Two accounts of Sprinkle's conception of the instrument are known. From the discovery of Luray Caverns in 1878 onward, the favorable attributes of the formations for creating musical tones were well known. One of the earliest references to performances of lithophone music in Luray Caverns comes from the tour led by co-discoverer Andrew Campbell for a group sent by the Smithsonian Institution in 1880. According to a summary of the report incorporated into the earliest printed guides to Luray Caverns, Campbell surprised the group by playing a tune on a formation, probably the one that came to be known as the Organ. By the early 20th century, performances of folk tunes, hymns, and other well-known pieces were a regular part of guided tours. According to the modern guided tour, Sprinkle is said to have conceived the idea for the Great Stalacpipe Organ during one of these performances when he toured Luray Caverns on his son's birthday in 1954.

A variation of the story of the instrument's conception is that Sprinkle's son Robert hit his head on a stalactite, producing a tone that inspired Sprinkle to invent the instrument. This account is the one published in a Meccano Magazine article from 1961 and in an article in the 1959 Rosicrucian Digest.

== Construction ==
Leland W. Sprinkle created the Great Stalacpipe Organ over three years by finding and shaving appropriate stalactites to produce specific notes. He then wired a mallet for each stalactite that is activated by pressing an associated key on the instrument's keyboard. The stalactites are distributed through approximately 3.5 acre of the caverns but can be heard anywhere within its 64 acre confines.

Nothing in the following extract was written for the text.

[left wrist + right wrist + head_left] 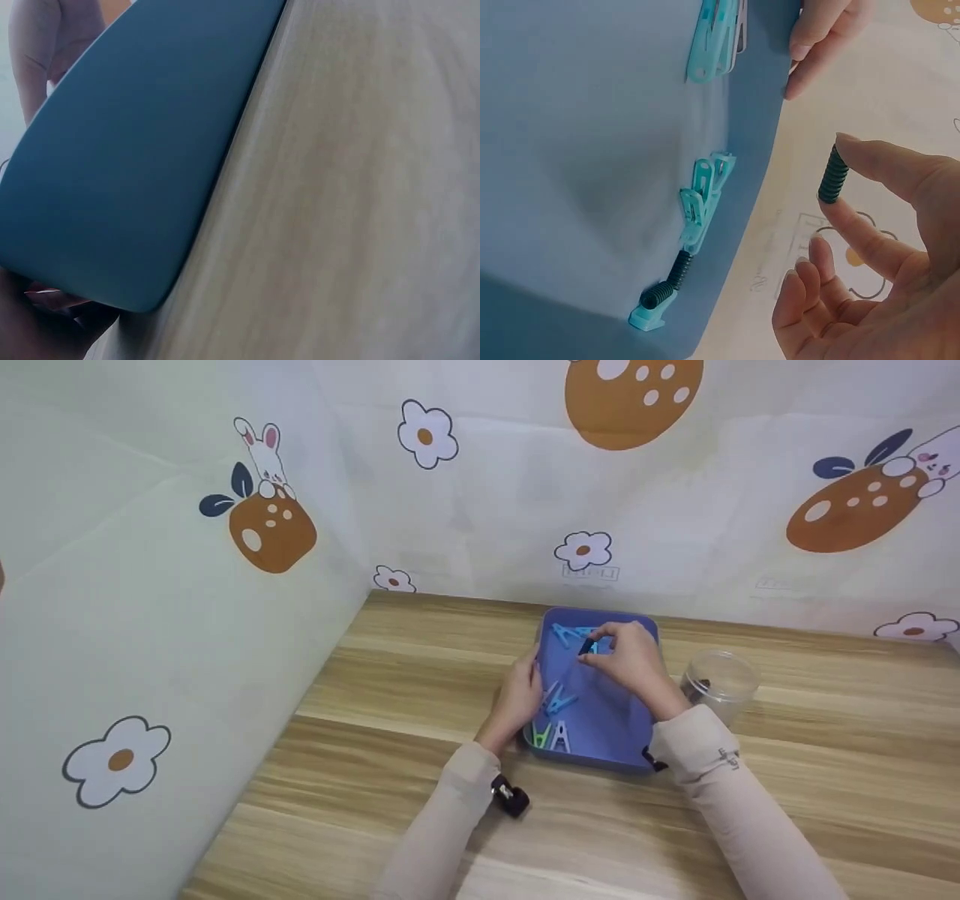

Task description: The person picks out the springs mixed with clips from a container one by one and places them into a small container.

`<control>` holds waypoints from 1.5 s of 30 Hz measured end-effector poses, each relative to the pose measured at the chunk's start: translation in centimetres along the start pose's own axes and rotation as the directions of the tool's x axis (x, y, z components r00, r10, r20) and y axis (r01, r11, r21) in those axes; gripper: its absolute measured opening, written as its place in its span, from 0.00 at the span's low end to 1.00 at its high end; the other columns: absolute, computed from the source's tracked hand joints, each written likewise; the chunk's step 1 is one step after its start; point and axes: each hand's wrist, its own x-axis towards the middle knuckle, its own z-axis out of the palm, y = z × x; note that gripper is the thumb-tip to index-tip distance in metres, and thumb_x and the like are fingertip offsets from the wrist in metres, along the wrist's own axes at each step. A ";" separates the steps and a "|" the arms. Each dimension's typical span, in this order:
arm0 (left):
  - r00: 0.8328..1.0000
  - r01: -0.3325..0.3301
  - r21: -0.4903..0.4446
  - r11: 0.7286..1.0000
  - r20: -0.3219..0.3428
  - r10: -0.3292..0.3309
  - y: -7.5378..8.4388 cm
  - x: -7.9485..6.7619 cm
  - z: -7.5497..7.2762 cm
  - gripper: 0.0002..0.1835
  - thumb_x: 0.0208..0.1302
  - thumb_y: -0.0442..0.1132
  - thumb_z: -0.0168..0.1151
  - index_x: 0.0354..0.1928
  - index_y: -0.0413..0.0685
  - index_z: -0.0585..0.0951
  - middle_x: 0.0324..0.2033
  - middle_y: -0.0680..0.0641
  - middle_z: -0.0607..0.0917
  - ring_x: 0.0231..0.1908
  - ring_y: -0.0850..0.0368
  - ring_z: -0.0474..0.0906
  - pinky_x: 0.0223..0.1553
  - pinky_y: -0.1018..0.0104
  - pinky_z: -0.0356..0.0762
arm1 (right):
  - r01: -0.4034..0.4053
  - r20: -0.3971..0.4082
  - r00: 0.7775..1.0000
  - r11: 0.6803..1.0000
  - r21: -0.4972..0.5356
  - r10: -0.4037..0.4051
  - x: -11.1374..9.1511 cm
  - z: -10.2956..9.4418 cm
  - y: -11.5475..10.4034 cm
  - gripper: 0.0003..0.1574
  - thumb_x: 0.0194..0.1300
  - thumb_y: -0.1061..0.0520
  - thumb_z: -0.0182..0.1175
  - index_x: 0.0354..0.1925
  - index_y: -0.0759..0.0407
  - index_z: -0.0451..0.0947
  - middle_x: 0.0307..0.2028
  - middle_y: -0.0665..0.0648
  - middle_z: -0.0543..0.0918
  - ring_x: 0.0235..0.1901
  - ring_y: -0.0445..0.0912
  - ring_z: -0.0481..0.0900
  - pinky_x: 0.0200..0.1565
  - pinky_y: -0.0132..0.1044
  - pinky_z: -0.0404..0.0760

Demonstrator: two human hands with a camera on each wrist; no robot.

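Observation:
Between thumb and index finger, my right hand [630,660] pinches a short dark ribbed coil [833,175], like a small spring. It is above the far part of a blue rectangular tray [604,727]. The other fingers of that hand are bent and free. On the tray's left side, my left hand [519,690] grips the wall; the tray's outside fills much of the left wrist view. Inside lie several blue clothespins [560,701], a green clothespin [541,735] and a pale one [561,738]. Two more dark coils [667,285] rest by the far clothespins.
A clear round jar [739,690] with dark pieces in it stands right of the tray, beside the right forearm. The wooden table [405,675] meets a patterned cloth wall [480,510] behind the tray and another at the left.

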 end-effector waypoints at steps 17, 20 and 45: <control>0.999 0.041 0.043 0.998 -0.005 -0.041 0.2 0.0 -0.1 0.25 0.82 0.32 0.45 0.76 0.36 0.70 0.68 0.32 0.78 0.68 0.39 0.76 0.69 0.48 0.77 | -0.044 -0.006 0.999 0.999 0.032 0.044 -1.5 -0.9 0.4 0.27 0.66 0.53 0.73 0.56 0.70 0.84 0.53 0.72 0.81 0.49 0.61 0.79 0.46 0.51 0.82; 0.999 0.045 0.051 0.998 -0.005 -0.045 0.2 0.0 -0.1 0.24 0.82 0.33 0.45 0.76 0.37 0.71 0.69 0.33 0.78 0.69 0.40 0.76 0.69 0.48 0.77 | -0.045 -0.009 0.999 0.998 0.032 0.045 -1.7 -1.0 0.3 0.27 0.66 0.53 0.73 0.57 0.69 0.84 0.53 0.73 0.81 0.51 0.63 0.79 0.48 0.53 0.82; 1.000 0.003 0.062 0.998 -0.026 -0.002 0.1 -0.1 -0.1 0.24 0.81 0.31 0.46 0.74 0.34 0.72 0.66 0.30 0.79 0.66 0.37 0.78 0.65 0.44 0.79 | -0.065 -0.010 0.998 0.997 0.049 0.065 -3.6 -2.3 1.1 0.27 0.67 0.52 0.72 0.58 0.67 0.83 0.56 0.74 0.83 0.55 0.66 0.82 0.52 0.59 0.85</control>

The organ console was constructed by Klann Organ Supply of Waynesboro, Virginia. The original console design featured volume-control switching cylinders actuated by pedals and ranks of draw-knobs designated "Pedal," "Harmonic," "Solo," and "Echo" which altered the amplifier settings, but this feature was subsequently removed in favor of the aesthetics offered by amplifying every note at a constant level. The organ can be heard throughout the caverns without use of the loudspeaker system, though it is not typically operated this way when open to the public.

== Recordings ==

Sound of Stalacpipe Organ

During its first three decades, vinyl records (both 7-inch 331/3 rpm and 45 RPM) of the Great Stalacpipe Organ were sold in the Luray Caverns gift shop. These early recordings featured Sprinkle at the organ manual. Later recordings of Sprinkle's performances were sold on cassette tape before organist Monte Maxwell created his own arrangements and recordings of the organ which sell there on CD.

While earlier gift shop recordings were created live during a performance of the organ, Monte Maxwell's recording was produced via sampling; the tracks on this release are the result of using a synthesizer to create each song from the original samples. Some details about this process are available in the booklet which accompanies the CD.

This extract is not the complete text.